* _TASK BRIEF_
Go through the entries below and say how many lines contain the string "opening"; write only that number.

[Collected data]
################
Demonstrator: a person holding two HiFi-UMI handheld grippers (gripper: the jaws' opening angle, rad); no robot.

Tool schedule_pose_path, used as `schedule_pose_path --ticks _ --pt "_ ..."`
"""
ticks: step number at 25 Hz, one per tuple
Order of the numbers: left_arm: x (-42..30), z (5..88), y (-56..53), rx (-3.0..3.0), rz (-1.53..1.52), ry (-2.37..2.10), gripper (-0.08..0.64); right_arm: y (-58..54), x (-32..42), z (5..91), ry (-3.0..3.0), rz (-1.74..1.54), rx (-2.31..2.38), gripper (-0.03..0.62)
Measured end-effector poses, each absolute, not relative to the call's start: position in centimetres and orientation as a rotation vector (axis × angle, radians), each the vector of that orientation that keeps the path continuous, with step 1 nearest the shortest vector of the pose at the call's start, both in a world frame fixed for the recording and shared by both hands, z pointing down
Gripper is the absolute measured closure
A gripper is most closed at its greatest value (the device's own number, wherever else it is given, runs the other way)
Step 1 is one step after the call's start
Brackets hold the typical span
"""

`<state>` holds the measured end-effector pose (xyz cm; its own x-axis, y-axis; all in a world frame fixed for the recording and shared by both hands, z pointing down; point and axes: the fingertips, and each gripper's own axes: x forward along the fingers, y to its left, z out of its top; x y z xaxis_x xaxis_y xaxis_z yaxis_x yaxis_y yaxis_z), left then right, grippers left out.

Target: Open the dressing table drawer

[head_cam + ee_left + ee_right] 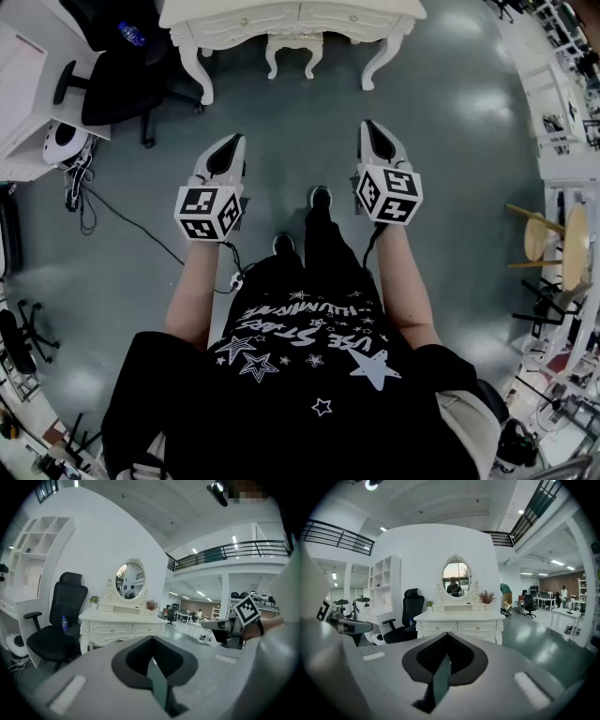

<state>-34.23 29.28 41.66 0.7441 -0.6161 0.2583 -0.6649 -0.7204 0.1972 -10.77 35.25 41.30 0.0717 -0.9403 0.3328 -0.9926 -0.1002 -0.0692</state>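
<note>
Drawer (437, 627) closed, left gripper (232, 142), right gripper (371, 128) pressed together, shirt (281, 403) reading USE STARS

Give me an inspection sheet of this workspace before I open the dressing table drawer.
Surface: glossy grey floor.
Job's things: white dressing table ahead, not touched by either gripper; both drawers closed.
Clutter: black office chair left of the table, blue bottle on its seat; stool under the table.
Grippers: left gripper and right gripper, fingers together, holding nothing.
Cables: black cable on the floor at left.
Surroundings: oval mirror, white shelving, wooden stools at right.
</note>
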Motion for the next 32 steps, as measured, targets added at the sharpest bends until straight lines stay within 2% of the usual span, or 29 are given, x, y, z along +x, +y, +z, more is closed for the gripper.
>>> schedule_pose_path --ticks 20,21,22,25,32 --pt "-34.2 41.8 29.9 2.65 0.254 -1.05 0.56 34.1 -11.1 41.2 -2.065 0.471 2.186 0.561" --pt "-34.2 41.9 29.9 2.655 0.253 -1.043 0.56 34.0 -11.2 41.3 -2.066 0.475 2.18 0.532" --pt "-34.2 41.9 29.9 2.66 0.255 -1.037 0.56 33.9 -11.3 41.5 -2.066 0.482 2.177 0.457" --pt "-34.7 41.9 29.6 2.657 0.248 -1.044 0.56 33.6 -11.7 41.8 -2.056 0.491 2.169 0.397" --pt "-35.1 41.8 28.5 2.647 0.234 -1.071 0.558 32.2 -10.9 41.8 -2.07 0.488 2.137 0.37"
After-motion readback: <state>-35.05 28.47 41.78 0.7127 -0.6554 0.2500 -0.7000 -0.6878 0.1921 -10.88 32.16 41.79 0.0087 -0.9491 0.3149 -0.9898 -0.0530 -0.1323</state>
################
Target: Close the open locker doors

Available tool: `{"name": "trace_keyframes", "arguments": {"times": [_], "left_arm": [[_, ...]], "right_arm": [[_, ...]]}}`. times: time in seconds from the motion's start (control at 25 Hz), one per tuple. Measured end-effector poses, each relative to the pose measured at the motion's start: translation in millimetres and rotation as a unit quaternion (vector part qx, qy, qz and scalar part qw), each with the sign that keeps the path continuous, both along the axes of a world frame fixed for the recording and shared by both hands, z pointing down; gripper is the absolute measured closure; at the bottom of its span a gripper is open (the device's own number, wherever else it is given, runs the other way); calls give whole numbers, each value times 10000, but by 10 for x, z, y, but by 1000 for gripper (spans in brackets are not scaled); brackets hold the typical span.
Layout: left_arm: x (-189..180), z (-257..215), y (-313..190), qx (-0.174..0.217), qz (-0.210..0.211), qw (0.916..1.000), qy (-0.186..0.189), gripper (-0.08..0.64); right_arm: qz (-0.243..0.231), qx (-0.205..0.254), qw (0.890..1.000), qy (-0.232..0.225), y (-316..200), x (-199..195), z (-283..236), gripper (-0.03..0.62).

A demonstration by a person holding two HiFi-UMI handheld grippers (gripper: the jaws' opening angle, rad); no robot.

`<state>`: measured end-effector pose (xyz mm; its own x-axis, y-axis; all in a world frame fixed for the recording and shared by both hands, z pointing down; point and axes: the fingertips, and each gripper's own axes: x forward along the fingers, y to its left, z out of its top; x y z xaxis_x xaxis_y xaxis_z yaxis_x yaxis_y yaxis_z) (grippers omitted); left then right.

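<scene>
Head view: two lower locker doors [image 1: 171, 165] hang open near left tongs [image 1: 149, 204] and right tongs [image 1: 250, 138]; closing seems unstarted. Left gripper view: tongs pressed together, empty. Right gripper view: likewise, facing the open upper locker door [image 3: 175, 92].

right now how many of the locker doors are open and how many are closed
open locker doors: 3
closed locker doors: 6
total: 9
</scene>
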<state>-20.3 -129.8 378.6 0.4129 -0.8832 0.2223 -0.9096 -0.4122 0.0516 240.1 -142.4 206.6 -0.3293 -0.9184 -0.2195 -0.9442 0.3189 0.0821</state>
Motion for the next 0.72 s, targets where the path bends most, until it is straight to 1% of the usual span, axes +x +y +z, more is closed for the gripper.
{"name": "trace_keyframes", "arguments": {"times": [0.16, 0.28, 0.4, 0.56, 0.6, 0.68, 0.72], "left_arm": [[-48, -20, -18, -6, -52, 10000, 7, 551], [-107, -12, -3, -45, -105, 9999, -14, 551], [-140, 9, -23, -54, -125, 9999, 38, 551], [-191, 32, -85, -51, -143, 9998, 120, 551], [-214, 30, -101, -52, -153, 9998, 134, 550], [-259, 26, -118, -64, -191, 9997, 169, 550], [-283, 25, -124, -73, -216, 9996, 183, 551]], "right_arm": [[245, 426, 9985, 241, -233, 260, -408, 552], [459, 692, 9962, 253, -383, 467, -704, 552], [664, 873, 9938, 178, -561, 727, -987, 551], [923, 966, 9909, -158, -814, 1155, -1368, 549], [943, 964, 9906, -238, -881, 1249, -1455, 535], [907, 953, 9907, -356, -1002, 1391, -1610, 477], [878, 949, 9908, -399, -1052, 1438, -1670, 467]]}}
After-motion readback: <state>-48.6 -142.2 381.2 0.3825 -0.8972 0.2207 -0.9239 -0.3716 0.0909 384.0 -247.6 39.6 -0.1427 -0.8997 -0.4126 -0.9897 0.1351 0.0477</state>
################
* _WRITTEN RESPONSE_
2